LMAO still @ Thunderchoochie LOL!! She likes purses *DEAD*

Knockout Zed said...

@All y'all
I've never read a ghetto-lit book. This is my best guess estimation of what one is like. I guess I was pretty close.

This is an offshoot of pure, unadulterated boredom. I don't think I could actually write anything serious at this point in my life. I'm too lazy! This literally took less than 10 minutes. Any more than that, and I would pass out.

KZ

1969 said...

Zed...I sent this to my bff. She owns a bookstore in Brooklyn. She said she is about to send the link to all of the black publishers in an effort to get them to stop publishing CRAP. She says you are the new poster child/patron saint for her Bookstore.

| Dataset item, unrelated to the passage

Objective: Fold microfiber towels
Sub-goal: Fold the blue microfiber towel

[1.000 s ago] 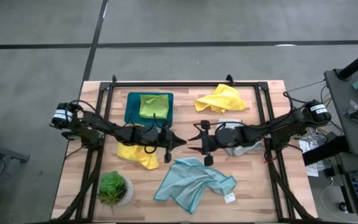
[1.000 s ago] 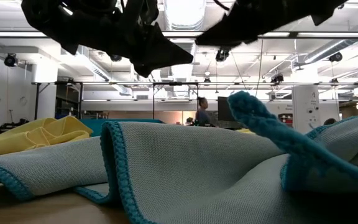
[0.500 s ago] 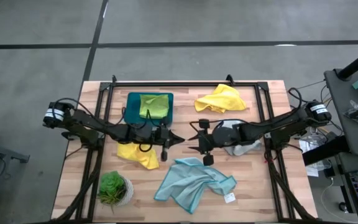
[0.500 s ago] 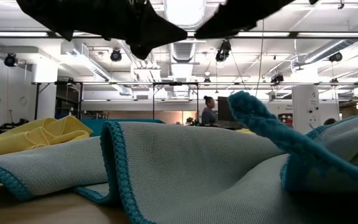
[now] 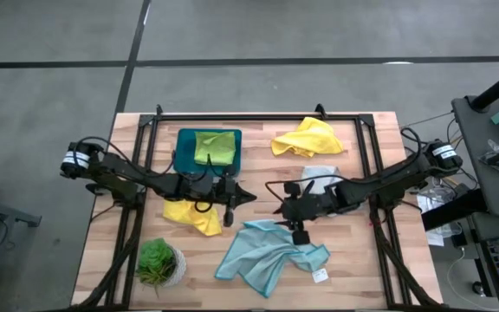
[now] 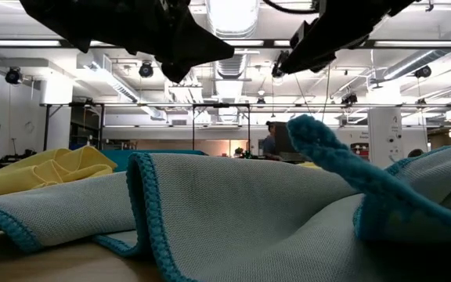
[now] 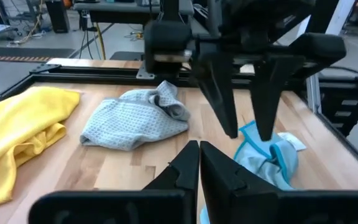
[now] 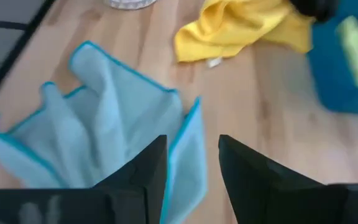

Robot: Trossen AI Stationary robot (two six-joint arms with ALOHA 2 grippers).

You fine Sir, have done your good deed for the day.

Nexgrl said...

Even though the post only took 10 minutes, can you imagine how quickly you'd be able to crank out those books. All you have to do is put a slutty cover on it.

ChezNiki said...

I am reading one of these books now in a long distance bookclub. I feel my brain drain out of my ears everytime I open the book!

Sh*t! Im picking the next book, and it will be a murder mystery... a story about a serial killer who murders the book cart guy who sells the Ghetto Lit in Downtown Crossing, Down Dudley, 125th and Third Avenue and other well known shopping strips in the 'hood! Dang!

Hurry up and write your real book!

Anonymous said...

LMAO. This is exactly what those books are like.

Monie said...

SMH because the book club I *used to* belong to read books like this all the time...

Disco said...

ummm.... did you say "Thundercoochie"????

LMBAO...twice...

You knows I loveeees you! And unlike MOST folk, I stilllll have the draft of the book you WERE writing..... mmm hmmm... looked at that the other day maaaan!

You betta gets to writin!!!!

Still LMAO @ "seniorita rojo thundercoochie"...... HAAAAAAA!!!